Description of the task | Please output exactly the lines below, starting at the line that has "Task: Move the" and ending at the line that has "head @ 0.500", both included; leave out all pictures and include nothing else.
***** Material for this exercise
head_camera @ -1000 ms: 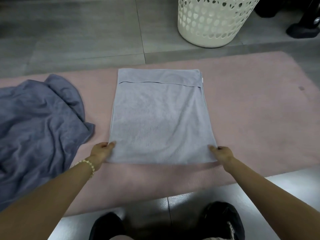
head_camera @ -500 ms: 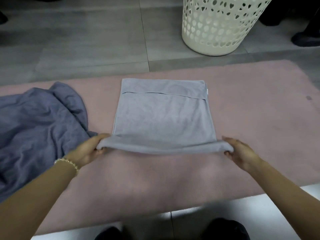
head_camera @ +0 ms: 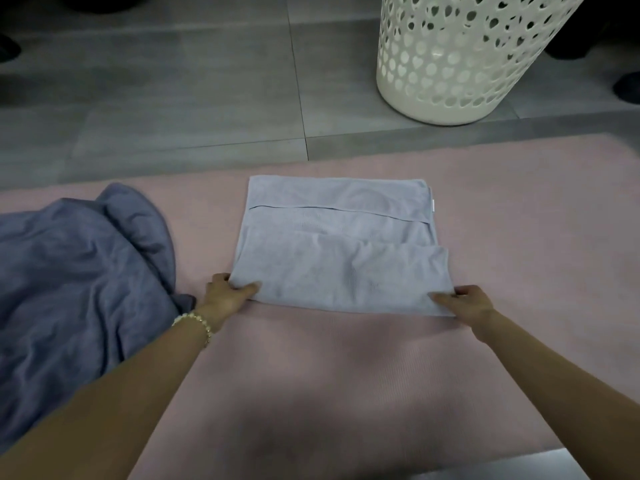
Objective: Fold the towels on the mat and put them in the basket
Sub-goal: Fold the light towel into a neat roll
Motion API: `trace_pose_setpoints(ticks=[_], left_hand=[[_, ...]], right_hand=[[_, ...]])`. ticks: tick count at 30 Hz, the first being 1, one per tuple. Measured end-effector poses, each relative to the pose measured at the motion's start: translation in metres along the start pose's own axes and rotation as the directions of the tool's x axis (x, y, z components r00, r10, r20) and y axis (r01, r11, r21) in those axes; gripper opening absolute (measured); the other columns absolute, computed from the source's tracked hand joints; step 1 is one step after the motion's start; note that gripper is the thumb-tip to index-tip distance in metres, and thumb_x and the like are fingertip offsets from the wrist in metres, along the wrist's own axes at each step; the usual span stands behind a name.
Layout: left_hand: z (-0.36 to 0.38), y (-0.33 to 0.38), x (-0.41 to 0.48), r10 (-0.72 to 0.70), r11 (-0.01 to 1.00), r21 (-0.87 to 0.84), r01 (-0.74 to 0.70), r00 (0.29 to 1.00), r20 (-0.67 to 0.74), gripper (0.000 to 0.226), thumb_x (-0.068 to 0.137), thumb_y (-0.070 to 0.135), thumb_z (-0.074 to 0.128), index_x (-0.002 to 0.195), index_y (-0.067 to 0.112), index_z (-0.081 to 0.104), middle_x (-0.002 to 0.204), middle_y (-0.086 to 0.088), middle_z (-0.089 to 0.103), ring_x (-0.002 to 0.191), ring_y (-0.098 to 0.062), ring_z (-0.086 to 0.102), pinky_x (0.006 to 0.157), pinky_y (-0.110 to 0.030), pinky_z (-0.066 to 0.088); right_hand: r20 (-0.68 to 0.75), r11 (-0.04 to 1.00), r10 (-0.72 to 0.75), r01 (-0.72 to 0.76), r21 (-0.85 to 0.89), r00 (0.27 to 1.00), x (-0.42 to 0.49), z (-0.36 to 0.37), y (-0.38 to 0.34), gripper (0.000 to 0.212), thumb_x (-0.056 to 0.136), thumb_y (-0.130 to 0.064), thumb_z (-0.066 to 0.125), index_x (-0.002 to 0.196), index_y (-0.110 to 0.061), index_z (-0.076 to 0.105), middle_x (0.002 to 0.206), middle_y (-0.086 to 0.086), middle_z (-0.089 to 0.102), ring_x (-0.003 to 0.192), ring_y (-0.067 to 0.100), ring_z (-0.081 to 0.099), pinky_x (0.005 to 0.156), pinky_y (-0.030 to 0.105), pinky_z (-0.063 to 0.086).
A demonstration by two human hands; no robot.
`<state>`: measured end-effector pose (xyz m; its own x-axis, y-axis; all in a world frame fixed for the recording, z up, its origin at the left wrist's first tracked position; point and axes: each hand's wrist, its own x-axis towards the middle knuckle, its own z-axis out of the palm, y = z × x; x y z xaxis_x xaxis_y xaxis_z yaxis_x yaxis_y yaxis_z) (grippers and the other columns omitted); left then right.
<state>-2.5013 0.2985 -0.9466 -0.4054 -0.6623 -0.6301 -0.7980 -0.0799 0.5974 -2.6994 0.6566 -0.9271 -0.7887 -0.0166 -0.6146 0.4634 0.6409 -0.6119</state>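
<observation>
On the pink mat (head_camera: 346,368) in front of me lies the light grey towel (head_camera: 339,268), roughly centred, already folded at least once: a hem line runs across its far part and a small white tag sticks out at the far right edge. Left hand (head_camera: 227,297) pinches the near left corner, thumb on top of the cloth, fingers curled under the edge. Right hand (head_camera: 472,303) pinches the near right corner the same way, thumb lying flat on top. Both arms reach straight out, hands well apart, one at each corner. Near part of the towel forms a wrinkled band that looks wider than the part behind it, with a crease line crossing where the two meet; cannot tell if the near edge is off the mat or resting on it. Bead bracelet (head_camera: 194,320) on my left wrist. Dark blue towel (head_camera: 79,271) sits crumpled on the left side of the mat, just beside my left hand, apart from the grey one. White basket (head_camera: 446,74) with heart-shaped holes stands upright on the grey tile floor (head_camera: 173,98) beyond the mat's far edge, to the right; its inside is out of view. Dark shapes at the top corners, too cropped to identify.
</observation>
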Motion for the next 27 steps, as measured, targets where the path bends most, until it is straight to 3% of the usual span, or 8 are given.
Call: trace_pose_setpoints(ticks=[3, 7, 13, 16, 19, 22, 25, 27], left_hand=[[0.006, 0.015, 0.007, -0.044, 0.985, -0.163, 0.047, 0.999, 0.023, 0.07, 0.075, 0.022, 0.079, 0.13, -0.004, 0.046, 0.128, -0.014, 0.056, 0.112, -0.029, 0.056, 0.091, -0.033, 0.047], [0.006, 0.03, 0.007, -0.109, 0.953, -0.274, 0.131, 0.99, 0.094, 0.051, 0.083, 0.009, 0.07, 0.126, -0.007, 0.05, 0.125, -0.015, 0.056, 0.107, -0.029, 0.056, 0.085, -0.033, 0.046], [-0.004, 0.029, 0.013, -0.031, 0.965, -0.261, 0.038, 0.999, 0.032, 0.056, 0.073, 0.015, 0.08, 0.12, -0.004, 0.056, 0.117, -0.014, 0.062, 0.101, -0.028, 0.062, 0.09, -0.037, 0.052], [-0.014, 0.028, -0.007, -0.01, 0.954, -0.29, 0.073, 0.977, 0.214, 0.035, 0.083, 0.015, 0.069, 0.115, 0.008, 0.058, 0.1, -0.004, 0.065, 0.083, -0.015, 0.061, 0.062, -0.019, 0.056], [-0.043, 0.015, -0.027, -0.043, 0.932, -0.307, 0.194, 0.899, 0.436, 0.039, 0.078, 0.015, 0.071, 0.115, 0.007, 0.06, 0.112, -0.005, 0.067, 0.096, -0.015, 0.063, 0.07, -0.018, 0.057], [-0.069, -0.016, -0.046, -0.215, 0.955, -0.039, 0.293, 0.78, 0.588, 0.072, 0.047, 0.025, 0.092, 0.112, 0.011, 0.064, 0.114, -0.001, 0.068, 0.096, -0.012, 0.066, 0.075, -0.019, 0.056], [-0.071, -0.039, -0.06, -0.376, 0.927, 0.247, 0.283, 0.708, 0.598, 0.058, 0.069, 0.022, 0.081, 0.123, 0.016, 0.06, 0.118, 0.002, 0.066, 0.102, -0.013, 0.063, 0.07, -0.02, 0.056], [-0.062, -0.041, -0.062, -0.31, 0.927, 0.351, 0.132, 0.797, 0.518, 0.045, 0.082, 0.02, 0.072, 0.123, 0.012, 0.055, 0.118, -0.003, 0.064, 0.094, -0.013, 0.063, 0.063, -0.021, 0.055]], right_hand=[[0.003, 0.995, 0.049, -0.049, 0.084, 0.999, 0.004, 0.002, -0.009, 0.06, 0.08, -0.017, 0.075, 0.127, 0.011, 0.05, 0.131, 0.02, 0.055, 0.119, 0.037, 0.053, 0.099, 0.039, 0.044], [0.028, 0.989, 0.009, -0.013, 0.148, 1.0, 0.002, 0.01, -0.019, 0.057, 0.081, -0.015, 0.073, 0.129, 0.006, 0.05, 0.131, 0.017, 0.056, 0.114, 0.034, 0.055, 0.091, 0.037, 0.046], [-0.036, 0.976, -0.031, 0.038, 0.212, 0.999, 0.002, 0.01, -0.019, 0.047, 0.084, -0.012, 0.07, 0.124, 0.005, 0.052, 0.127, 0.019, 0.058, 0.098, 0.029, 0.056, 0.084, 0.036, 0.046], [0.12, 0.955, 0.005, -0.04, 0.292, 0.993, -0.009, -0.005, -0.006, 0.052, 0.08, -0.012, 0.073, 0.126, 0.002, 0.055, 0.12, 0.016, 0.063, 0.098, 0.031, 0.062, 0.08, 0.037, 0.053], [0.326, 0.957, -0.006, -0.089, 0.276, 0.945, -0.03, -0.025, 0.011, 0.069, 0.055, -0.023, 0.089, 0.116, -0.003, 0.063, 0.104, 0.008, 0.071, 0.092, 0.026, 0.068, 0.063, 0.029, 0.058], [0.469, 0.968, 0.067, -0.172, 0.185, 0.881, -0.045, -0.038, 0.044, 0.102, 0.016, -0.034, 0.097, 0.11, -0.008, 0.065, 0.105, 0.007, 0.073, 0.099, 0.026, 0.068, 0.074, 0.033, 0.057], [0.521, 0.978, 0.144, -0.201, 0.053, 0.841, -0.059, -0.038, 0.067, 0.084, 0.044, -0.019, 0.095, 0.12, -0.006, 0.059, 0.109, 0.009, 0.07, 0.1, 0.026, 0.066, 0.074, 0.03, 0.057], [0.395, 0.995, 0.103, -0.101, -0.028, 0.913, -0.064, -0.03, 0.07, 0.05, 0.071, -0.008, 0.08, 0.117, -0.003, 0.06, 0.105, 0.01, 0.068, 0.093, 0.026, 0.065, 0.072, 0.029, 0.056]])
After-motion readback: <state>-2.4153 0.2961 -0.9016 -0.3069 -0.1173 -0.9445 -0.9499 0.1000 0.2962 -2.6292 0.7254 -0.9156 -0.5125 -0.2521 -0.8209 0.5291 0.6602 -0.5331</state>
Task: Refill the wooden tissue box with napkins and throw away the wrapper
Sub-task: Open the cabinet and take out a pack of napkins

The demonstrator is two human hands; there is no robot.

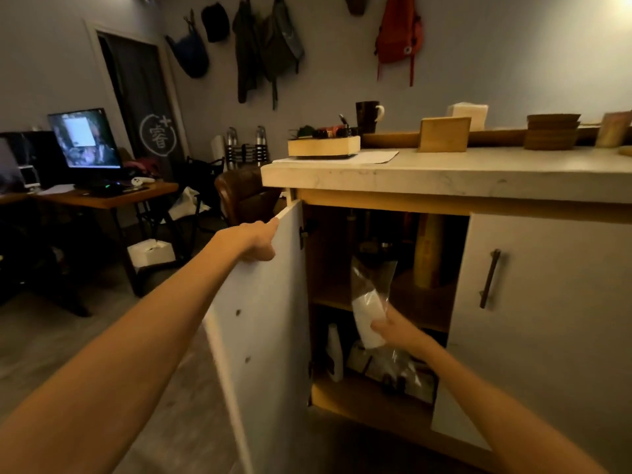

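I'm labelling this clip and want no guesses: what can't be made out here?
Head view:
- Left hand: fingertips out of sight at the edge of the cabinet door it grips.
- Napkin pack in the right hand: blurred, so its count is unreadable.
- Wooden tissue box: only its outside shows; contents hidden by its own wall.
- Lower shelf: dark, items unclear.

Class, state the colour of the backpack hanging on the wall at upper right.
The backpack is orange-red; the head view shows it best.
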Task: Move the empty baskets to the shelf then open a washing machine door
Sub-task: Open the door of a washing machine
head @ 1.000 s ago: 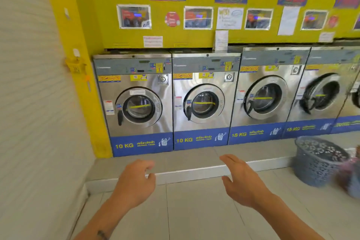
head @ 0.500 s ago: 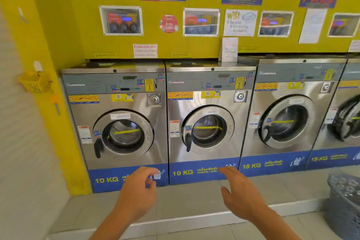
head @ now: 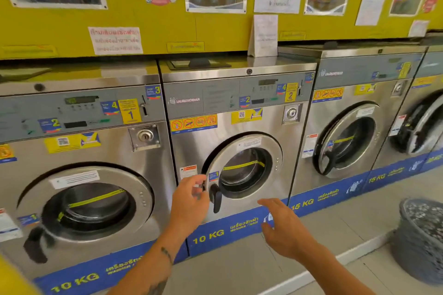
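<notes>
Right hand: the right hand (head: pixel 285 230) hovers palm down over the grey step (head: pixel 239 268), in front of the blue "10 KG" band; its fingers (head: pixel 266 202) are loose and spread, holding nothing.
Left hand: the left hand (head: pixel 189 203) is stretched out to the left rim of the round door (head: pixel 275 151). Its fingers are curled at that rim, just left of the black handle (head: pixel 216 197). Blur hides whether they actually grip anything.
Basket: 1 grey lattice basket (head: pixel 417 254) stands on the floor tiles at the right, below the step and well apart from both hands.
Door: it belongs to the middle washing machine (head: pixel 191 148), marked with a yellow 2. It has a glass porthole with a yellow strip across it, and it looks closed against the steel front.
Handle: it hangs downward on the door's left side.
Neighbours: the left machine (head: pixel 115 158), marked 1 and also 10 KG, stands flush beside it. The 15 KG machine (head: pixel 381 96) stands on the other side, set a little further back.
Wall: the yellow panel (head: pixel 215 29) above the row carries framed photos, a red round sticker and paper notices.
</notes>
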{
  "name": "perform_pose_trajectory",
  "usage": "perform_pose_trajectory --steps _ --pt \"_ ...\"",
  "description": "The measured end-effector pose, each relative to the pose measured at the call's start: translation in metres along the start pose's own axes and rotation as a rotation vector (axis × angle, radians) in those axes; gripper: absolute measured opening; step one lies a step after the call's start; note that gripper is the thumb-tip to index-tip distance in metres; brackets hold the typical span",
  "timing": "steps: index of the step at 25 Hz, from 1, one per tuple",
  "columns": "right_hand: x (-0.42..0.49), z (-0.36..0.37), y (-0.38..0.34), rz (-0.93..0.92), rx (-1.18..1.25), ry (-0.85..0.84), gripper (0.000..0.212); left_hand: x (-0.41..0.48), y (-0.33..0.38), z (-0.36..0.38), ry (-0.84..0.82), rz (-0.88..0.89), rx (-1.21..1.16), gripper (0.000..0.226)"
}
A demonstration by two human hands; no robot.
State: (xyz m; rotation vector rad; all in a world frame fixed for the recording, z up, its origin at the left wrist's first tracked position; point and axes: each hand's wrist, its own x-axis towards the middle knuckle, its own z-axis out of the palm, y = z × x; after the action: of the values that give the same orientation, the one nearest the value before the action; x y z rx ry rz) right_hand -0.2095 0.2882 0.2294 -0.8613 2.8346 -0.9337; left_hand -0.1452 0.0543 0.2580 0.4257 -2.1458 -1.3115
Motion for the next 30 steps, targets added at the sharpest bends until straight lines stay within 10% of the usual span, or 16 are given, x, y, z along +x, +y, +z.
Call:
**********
Worked solution |
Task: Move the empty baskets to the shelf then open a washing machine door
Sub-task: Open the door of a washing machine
head @ 1.000 s ago: 
head @ 0.500 s ago: 

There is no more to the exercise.